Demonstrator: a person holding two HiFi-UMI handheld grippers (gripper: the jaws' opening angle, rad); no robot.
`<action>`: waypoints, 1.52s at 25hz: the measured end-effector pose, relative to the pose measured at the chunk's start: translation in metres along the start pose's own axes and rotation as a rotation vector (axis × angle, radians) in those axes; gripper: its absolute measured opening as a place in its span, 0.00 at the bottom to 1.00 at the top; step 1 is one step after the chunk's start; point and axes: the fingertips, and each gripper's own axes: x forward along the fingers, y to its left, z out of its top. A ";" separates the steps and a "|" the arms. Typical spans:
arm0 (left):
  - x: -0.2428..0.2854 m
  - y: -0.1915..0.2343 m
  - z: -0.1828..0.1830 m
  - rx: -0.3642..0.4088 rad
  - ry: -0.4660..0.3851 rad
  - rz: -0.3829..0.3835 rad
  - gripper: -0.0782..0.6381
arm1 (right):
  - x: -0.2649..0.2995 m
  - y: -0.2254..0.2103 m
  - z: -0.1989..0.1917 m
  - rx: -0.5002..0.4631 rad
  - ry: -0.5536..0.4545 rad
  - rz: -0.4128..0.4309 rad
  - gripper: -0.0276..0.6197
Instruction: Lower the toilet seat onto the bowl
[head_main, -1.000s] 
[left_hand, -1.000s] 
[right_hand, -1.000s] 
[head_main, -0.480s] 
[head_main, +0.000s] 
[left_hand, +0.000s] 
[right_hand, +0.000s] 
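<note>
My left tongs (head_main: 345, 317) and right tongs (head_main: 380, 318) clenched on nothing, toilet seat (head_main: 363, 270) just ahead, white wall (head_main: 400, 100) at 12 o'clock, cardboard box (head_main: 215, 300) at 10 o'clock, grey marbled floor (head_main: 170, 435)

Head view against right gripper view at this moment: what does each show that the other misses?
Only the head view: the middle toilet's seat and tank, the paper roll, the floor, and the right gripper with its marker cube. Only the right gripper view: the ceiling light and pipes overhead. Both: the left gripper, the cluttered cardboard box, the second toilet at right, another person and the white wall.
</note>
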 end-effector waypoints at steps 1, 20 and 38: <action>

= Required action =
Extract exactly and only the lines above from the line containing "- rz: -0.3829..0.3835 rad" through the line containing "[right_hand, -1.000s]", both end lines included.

= Result below =
  - rz: -0.3829..0.3835 rad
  - gripper: -0.0782..0.6381
arm1 (right):
  - x: -0.2649..0.2995 m
  - y: -0.2254..0.2103 m
  - z: -0.1989..0.1917 m
  - rx: -0.5002..0.4631 rad
  - ry: -0.5536..0.4545 rad
  - rz: -0.4128..0.4309 rad
  - gripper: -0.0276..0.6197
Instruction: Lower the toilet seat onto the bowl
[head_main, -1.000s] 
[left_hand, -1.000s] 
[right_hand, -1.000s] 

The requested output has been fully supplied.